A petition with more than 11,000 signatures demanded that Thomas not be allowed to teach this coming term.

U.S. Supreme Court Associate Justice Clarence Thomas arrives for the ceremonial swearing in of Associate Justice Brett Kavanaugh in the East Room of the White House October 8, 2018, in Washington, D.C.

Supreme Court Justice Clarence Thomas will no longer co-teach a course at George Washington University this upcoming semester, following calls from student leaders and thousands of others demanding his removal.

Thomas had been teaching a course at the university for the last 10 years with his former clerk, Gregory Maggs. But after the Supreme Court’s latest term, in which Thomas voted for federal abortion protections to be overturned and wrote an alarming concurring judgment calling for numerous constitutionally protected rights to be reexamined, dozens of student leaders signed an open letter to the university demanding his dismissal.

In June, the Court’s conservative bloc majority ruled in Dobbs v. Jackson that abortion rights recognized in the 1973 case Roe v. Wade should be overturned. Thomas, in a concurring judgment, urged the Court to go further, saying that it should reconsider previous rulings recognizing the right to birth control, denying states the ability to forbid consensual sex acts between adults, and recognizing same-sex marriages.

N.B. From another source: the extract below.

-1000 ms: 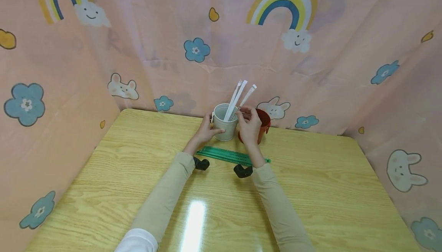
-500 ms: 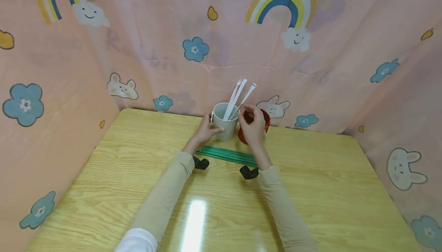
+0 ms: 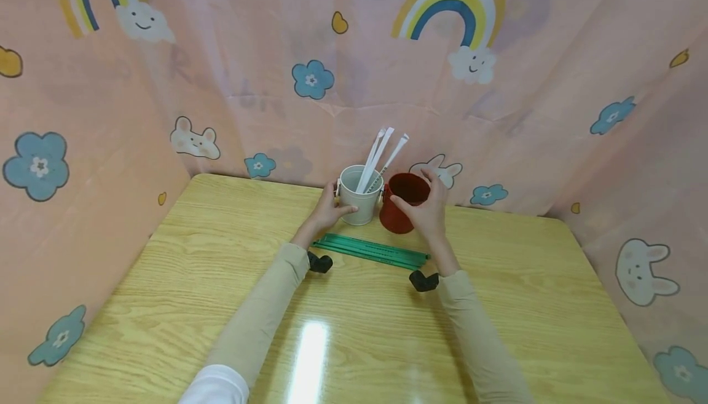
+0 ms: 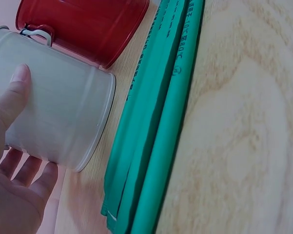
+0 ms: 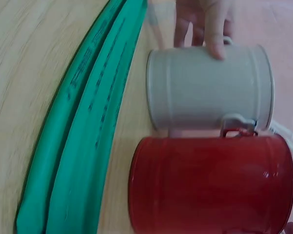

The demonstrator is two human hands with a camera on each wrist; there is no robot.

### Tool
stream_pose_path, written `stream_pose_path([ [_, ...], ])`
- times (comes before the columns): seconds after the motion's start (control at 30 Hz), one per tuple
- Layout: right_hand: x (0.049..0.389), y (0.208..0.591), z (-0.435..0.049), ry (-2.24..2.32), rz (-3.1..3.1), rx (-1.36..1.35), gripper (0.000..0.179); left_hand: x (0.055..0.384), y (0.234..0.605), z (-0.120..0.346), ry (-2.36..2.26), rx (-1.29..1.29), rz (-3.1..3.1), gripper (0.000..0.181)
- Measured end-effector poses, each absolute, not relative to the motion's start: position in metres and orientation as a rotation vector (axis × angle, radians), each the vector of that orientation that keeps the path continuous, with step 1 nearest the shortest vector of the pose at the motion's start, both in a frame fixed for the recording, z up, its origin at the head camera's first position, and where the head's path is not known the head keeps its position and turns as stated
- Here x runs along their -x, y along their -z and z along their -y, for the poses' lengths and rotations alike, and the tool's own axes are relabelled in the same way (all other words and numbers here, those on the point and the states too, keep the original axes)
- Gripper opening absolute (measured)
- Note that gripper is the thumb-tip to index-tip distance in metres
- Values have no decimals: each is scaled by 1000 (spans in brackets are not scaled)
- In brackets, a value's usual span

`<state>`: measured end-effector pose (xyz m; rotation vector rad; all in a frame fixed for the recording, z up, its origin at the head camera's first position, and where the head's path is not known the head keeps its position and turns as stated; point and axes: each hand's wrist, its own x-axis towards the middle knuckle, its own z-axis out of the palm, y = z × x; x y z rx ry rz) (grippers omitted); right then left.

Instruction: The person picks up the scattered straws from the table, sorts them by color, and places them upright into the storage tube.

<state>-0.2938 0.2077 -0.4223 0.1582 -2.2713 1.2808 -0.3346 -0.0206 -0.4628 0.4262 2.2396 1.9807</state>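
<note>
On the table, a small white bucket (image 3: 359, 207) stands upright with three white paper-wrapped sticks (image 3: 376, 157) leaning in it; their kind is unclear. My left hand (image 3: 326, 210) holds the bucket at its left side, thumb on the front wall and fingers around the side, as the left wrist view also shows. To its right stands a red bucket (image 3: 396, 216), close beside the white one. My right hand (image 3: 431, 210) is spread at the red bucket's right side, thumb in front of its rim; whether it touches is unclear. Only fingertips (image 5: 292, 228) show at the right wrist view's edge.
Several long green wrapped sticks (image 3: 370, 251) with dark print lie side by side in front of the buckets. A pink patterned curtain (image 3: 249, 53) hangs behind the wooden table (image 3: 498, 305). Black wrist mounts (image 3: 423, 281) sit under the wrists.
My right hand has drawn away from the white sticks and moved right to the red bucket, its fingers spreading apart. My left hand stays on the white bucket.
</note>
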Motion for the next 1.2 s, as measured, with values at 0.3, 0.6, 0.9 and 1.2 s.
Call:
stream_pose_path([
  [0.3,298,428,-218,-1392,2409,-112,98,334,463,22,-1948,-407,-2294,79],
  [0.6,302,438,-228,-1543,2427,-53,101,332,460,24,-1844,-418,-2353,82],
  [0.9,295,425,-225,-1639,2479,-120,96,323,454,29,-1800,-418,-2364,82],
  [1.2,295,423,-228,-1690,2466,-214,87,309,454,34,-1709,-257,-2430,76],
])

Thomas did not comment on why he decided to depart from the class, and it’s currently unclear if he will return to the university in future semesters. Maggs will continue to teach the course on his own for the upcoming semester.

Although the official reason why Thomas isn’t teaching this term hasn’t been disclosed, his decision comes after students at the university made it clear that they didn’t want the ultra-conservative justice to give lectures there.

Around 50 student leaders wrote in an open letter that Thomas’s views are incongruent with George Washington University’s values. “Academic freedom means to learn freely and fairly — absent of discrimination,” they wrote.

In addition to the letter from student leaders, a petition garnering over 11,000 signatures as of Thursday morning called for Thomas to be kept from teaching this semester.

“With the recent Supreme Court decision that has stripped the right to bodily autonomy of people with wombs, and with his explicit intention to further strip the rights of queer people and remove the ability for people to practice safe sex without fear of pregnancy, it is evident that the employment of Clarence Thomas at George Washington University is completely unacceptable,” the petition said.

The petition also noted that Thomas’s wife, right-wing activist Ginni Thomas, took part “in the attempted coup in January of 2021” by sending numerous messages to state lawmakers and people within the Trump administration, urging them to overturn the election results and name Trump president for a second term.

“Thomas is actively making life unsafe for thousands of students on our campus (not to mention thousands of campuses across the country),” the petition added.

Thomas isn’t just an unpopular figure at George Washington University. A nationwide petition from MoveOn has amassed more than 1.2 million signatures calling for his impeachment and removal from the Court.